Privacy and Security Mechanisms
An organization’s database is accessed by different types of users and each of them have different access rights to the database. The security methods of a database must include actions to restrict access which can be done by applying access control to the database as a whole. Access control is an important security mechanism. Under this, user accounts and passwords are created and maintained. Only after authentication of user with their respective user ID and password can the user access the data. Mandatory security mechanism help protect privacy of data by allowing only the authorized personnel to access classified information. With access controls in place each person is allowed to view the information intended for them. (Lunt et al, 1990).

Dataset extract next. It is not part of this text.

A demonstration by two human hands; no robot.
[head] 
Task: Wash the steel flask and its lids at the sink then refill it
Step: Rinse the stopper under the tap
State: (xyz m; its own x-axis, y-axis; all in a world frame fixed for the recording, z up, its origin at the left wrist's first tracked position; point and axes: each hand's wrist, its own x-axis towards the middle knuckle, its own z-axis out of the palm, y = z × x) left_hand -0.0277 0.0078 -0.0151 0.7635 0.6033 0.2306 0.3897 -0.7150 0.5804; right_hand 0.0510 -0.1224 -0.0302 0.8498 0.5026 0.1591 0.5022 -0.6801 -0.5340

Although different access controls applied to the database prevent unauthorized data access through the process of authentication and authorization, an adversary may still surpass all these barriers and gain full access to the data. The data however, can still remain clean if it is encrypted before saving in the database. Encryption is another security mechanism which when applied does not allow the adversary to misuse the data even after having full access to it. Database encryption also allows secure transmission of sensitive data. Different encryption algorithms like Symmetric, Asymmetric and Hash can be used to encrypt or scramble the data. The encrypted or scrambled data can be decrypted or unscrambled only by keys which are exchanged between authorized users. (Singh et al, 2015).

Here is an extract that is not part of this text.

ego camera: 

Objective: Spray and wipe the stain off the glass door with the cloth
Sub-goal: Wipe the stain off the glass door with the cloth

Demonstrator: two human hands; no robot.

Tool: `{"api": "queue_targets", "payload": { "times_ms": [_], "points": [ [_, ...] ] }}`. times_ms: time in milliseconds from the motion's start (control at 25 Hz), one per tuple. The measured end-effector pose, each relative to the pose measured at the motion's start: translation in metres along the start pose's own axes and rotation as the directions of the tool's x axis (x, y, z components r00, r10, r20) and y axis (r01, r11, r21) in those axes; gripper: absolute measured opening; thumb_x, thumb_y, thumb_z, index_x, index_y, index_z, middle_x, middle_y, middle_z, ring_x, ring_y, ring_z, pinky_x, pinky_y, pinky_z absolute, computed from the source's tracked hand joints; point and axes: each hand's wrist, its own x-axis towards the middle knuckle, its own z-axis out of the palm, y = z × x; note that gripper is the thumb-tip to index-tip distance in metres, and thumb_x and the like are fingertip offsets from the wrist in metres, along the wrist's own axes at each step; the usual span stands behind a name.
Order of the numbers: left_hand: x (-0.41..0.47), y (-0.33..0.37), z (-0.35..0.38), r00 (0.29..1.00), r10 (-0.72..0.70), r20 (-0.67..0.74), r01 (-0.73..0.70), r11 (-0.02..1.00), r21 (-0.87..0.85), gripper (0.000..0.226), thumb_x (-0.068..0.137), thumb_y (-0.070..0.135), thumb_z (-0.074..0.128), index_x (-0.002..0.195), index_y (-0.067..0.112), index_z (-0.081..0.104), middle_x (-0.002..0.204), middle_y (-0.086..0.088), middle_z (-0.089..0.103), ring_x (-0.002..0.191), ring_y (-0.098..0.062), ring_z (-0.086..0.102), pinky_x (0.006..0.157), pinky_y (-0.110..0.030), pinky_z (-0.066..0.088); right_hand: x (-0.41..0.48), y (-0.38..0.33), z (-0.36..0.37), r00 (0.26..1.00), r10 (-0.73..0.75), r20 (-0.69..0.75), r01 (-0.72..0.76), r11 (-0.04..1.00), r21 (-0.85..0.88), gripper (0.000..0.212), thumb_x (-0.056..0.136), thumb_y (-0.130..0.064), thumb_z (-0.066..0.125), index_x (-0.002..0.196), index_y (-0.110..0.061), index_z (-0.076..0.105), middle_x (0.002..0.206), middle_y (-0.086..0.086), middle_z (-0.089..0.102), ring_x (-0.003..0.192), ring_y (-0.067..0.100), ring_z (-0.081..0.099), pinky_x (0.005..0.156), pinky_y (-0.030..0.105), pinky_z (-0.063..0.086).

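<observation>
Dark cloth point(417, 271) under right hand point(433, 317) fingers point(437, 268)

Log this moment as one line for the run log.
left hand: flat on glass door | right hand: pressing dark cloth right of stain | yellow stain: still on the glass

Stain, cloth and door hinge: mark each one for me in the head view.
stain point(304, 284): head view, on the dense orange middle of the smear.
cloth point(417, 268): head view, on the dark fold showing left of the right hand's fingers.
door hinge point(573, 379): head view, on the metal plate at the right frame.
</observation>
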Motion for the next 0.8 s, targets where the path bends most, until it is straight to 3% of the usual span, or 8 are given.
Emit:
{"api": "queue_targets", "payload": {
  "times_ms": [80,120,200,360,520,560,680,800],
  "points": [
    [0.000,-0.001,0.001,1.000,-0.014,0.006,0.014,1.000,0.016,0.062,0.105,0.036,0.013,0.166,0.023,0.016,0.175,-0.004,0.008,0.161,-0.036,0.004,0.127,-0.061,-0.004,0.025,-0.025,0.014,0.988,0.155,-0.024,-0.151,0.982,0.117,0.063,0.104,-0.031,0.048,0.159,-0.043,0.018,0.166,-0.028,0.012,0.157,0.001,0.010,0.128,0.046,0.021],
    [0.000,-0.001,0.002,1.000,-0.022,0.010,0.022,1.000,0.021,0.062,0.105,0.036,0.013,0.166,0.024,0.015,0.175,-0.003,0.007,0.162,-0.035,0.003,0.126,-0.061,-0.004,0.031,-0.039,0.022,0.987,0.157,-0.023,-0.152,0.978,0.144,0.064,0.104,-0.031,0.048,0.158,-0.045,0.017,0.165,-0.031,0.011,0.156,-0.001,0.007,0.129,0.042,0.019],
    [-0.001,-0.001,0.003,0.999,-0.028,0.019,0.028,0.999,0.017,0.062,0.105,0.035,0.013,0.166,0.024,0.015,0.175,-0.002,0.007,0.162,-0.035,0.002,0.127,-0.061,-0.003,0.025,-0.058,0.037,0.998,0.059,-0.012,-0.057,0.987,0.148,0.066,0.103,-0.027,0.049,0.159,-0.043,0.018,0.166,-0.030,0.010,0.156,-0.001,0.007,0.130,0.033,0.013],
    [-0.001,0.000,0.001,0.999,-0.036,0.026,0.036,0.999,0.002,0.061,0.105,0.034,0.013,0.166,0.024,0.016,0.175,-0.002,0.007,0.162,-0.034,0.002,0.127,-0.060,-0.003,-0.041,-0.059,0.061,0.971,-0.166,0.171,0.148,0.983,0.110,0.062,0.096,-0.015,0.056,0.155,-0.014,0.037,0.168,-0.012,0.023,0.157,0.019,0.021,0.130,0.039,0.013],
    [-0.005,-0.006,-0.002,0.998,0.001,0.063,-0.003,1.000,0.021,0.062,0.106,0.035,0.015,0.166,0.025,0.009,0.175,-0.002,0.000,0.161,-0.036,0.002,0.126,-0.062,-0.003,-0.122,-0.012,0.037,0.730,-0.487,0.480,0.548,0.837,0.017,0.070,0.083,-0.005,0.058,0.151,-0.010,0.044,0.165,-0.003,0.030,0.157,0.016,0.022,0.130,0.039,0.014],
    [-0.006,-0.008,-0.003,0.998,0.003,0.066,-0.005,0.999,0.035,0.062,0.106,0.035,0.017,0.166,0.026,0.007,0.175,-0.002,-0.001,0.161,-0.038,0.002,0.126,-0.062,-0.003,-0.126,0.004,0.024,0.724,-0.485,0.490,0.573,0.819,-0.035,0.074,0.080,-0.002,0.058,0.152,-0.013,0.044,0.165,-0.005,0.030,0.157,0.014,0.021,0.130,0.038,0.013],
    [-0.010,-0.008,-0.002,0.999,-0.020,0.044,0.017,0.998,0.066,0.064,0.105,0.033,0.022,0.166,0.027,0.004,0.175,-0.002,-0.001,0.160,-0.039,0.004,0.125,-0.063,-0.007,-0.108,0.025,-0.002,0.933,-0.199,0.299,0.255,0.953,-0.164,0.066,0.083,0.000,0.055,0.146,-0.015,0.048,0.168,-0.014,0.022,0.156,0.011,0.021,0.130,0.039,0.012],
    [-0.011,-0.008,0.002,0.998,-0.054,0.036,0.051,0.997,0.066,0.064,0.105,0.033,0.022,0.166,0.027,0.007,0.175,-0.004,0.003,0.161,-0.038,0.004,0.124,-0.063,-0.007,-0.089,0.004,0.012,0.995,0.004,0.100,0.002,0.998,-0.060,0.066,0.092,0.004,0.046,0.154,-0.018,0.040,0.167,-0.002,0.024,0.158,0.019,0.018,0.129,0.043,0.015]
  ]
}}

A lot of research is being conducted on developing improved algorithms for encryption and each have their own advantages and disadvantages.
As technology advances, more work is done online. This implies that more information, including public and confidential, is available on the network. So, the security of the data which is being maintained in the database is important. The critical issues in security and privacy of database are authentication, identification and enforcing appropriate access controls. (Zubi, 2009). While security processes like access controls and encryption are crucial in guarding data from all attacks they have their own limitations. Researchers are continuously working on developing new improved security schemes to combat new data threats.
Jorge, D. C. Basic Principles of Database Security.
Lunt, T. F., & Fernandez, E. B. (1990). Database security. ACM SIGMOD Record, 19(4), 90-97.
Singh, P., & Kaur, K. (2015, February). Database security using encryption. In Futuristic Trends on Computational Analysis and Knowledge Management (ABLAZE), 2015 International Conference on (pp. 353-358). IEEE.
Zubi, Z. S. (2009, April). On distributed database security aspects. In Multimedia Computing and Systems, 2009. ICMCS’09. International Conference on (pp. 231-235). IEEE.